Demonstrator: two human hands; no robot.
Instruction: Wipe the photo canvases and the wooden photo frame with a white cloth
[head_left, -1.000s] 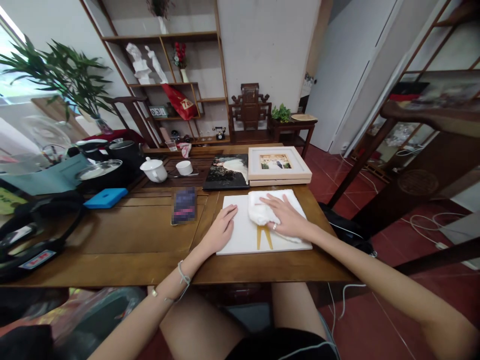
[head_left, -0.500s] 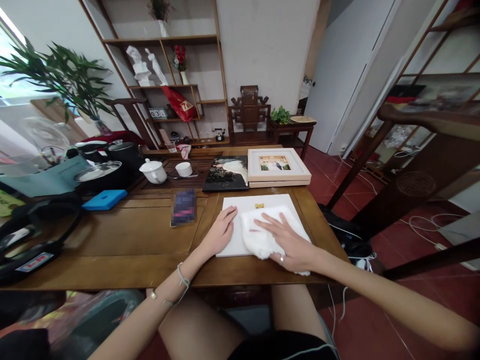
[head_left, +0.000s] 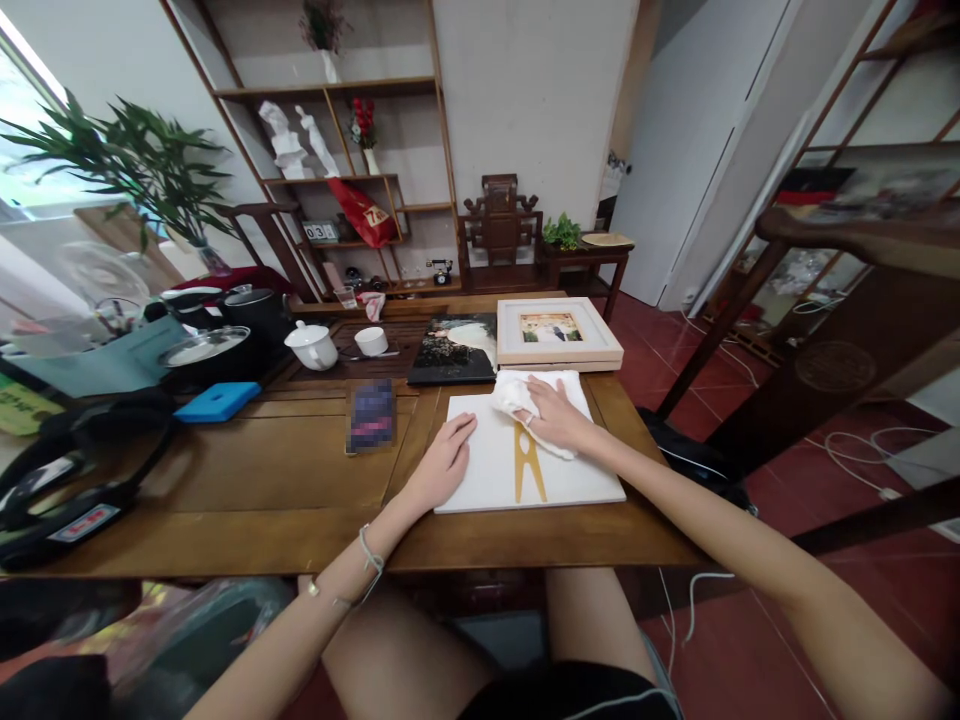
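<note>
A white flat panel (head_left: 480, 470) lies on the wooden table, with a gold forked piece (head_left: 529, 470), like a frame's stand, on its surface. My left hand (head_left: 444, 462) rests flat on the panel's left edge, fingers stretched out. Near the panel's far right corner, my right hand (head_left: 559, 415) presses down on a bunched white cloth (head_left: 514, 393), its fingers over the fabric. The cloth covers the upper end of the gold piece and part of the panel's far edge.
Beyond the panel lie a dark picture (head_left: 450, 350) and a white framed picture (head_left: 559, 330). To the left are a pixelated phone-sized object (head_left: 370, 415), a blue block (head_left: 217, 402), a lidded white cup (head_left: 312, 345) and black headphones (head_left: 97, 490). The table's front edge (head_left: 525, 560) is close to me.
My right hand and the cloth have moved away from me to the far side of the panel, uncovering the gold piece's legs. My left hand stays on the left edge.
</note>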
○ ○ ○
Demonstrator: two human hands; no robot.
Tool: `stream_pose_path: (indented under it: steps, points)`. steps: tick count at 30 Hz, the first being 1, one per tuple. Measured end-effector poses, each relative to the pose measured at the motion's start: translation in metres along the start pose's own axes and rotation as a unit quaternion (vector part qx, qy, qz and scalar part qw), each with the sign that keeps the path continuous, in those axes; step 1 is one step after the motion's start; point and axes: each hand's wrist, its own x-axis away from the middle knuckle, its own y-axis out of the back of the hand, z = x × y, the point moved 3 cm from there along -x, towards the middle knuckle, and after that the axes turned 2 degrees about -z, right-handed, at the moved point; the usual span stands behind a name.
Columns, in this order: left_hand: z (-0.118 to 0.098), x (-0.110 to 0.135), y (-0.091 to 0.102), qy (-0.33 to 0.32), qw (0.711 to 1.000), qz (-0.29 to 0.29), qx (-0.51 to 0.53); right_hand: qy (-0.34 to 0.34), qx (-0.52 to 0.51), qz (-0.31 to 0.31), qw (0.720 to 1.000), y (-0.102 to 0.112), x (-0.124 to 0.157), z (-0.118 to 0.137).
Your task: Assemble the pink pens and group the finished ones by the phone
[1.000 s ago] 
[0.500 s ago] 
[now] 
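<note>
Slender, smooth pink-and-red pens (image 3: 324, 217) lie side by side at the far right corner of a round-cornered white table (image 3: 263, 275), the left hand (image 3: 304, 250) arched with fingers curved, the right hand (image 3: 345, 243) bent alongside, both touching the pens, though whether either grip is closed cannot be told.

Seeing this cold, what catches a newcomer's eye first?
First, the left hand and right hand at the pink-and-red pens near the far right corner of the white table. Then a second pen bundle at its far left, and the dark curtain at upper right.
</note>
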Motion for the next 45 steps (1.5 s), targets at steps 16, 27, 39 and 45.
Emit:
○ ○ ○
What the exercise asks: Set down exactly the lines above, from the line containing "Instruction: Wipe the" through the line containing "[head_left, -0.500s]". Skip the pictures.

Solution below:
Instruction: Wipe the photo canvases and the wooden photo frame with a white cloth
[head_left, -1.000s] 
[head_left, -0.500s] 

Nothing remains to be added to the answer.